Thus, HP should involve a more collective responsibility in achieving health. Furthermore, in order to empower people to introduce changes to their lifestyle, public policies and community action need to facilitate these changes and ensure that healthy choices.

Promotion of oral health

Oral health can be described as being without disease and a state whereby the individual can carry out the normal physiological aspects such as eating and speaking. Watt (2005) further suggested that good oral health contributes to general health as it also satisfies psychological and social needs such as communication and appearance.

Oral health education (OHE) may relate to the transfer of information and teaching of new skills to an individual or small group, usually patients. (Needs and Postans, 2006) Oral health promotion (OHP) also includes OHE, but it also focuses on a wider scale; it incorporates different groups, plans different strategies and sometimes legislation.
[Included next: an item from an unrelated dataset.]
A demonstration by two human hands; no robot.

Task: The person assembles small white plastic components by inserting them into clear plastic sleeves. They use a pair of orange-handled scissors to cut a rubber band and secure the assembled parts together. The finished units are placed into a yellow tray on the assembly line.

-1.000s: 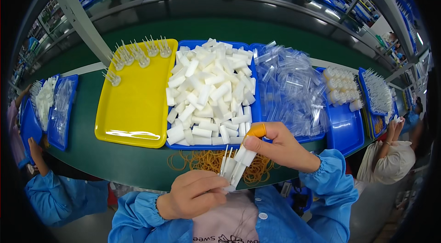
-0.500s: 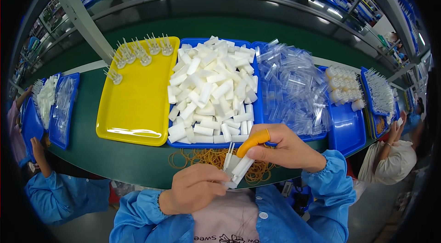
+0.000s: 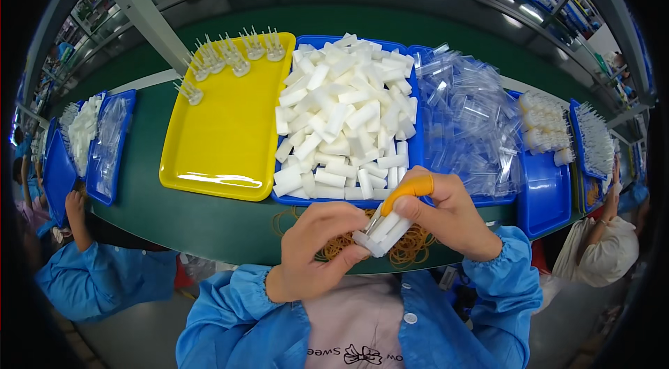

The DCP needs to be aware of current oral health issues. In 2003, The World Oral Health Report was released (WHO, 2003). WHO determined areas that could contribute to improved oral health such as reduced tobacco use, healthy diet, use of fluoride, promotion of oral health in schools and to the elderly. It also suggested development of ‘oral health systems’ and the need for research to improve oral health. However, inequalities still exist with regards OHP programmes. One reason for this is that the groups that would benefit most from oral health promotion are not able to do so as resources may not be available or limited. Furthermore, it has been reported that dental caries and periodontal diseases have been recognised as the most important key areas for improvement in the status of oral health at a global level (Peterson, 2008). It has also been suggested that other negative influences exist, which may affect the person’s ability to achieve improved oral health. These factors include lifestyle choices/issues, habits that have been established from childhood and therefore may be difficult to change and external pressures such as work and time (Needs and Postans, 2006).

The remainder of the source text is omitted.